Konkret geht es demnach um die Tatsache, dass die Finanzierung von Projekten im Umfang von 150 Millionen Euro blockiert ist. Die Grünen haben deshalb einen Tagesordnungspunkt aufsetzen lassen mit dem Titel: "Bericht des Bundesinnenministers und des Bundesfinanzministers über die Zurückhaltung von Mitteln durch das Bundesfinanzministerium zur Finanzierung von Projekten zur Bekämpfung von Rassismus, Antisemitismus und Rechtsextremismus".

Die innenpolitische Sprecherin der Grünen-Bundestagsfraktion, Irene Mihalic, sagte dem RND zur Begründung: "Die Bundesregierung schwingt große Reden, wie ernst ihr der Kampf gegen Rassismus, Antisemitismus und Rechtsextremismus sei. Und jetzt werden die entscheidenden Mittel, die zivilgesellschaftliche Organisationen zwingend brauchen, nicht freigegeben?

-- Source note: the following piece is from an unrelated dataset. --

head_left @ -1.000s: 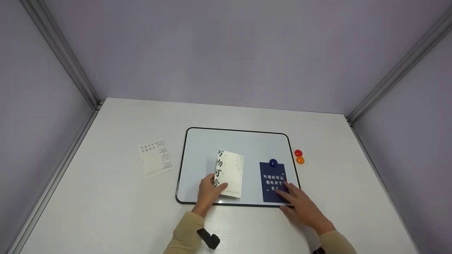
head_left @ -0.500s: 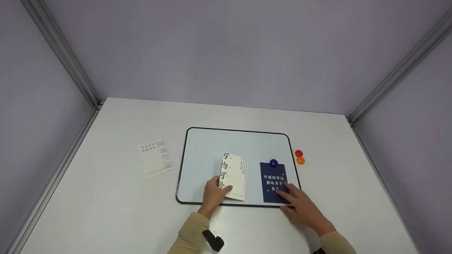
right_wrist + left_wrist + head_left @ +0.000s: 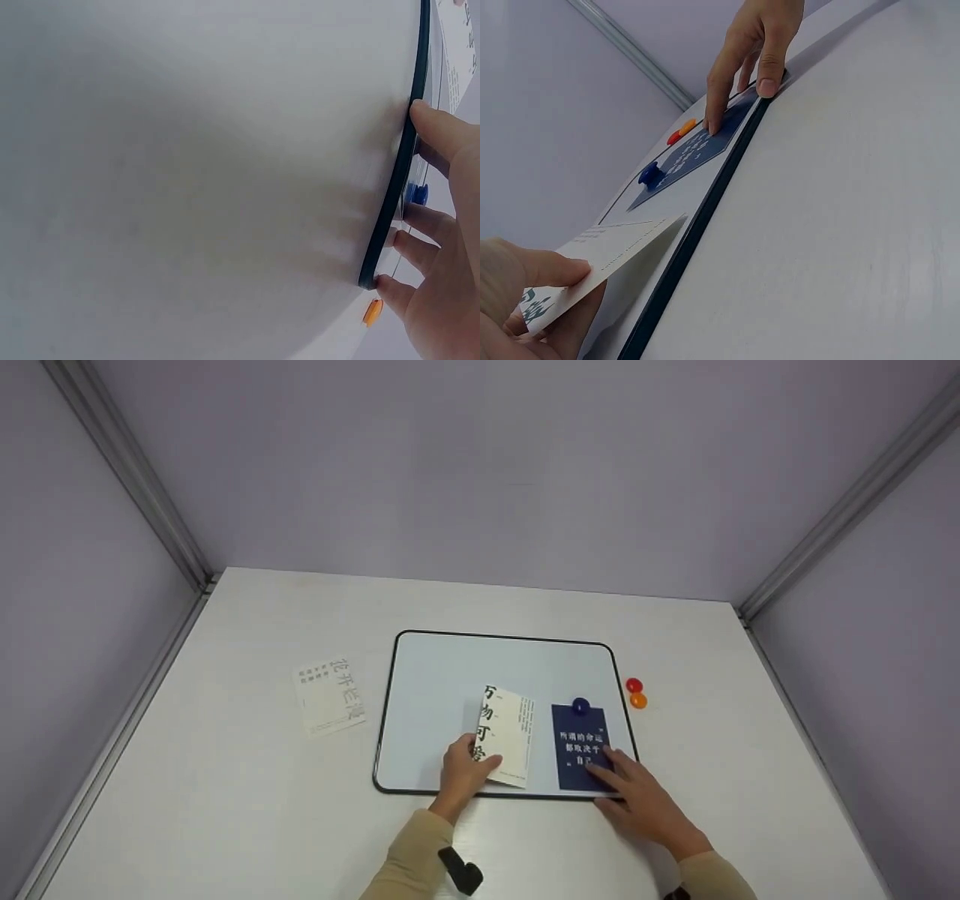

Das ist absolut unverständlich und dem Ernst der Situation nicht angemessen. Denn was bringt die Formulierung von 89 Maßnahmen im Kabinettsausschuss zur Bekämpfung von Rechtsextremismus und Rassismus, bei denen die Zivilgesellschaft eine ganz entscheidende Rolle einnimmt, wenn dann das Geld nicht fließt?" Angesichts der wachsenden Bedrohung durch eine rechtsextreme Vernetzung und dem massiven Problem von Hass und Hetze, online wie offline, sei "nun entschiedenes und zügiges Handeln gefragt", so Mihalic.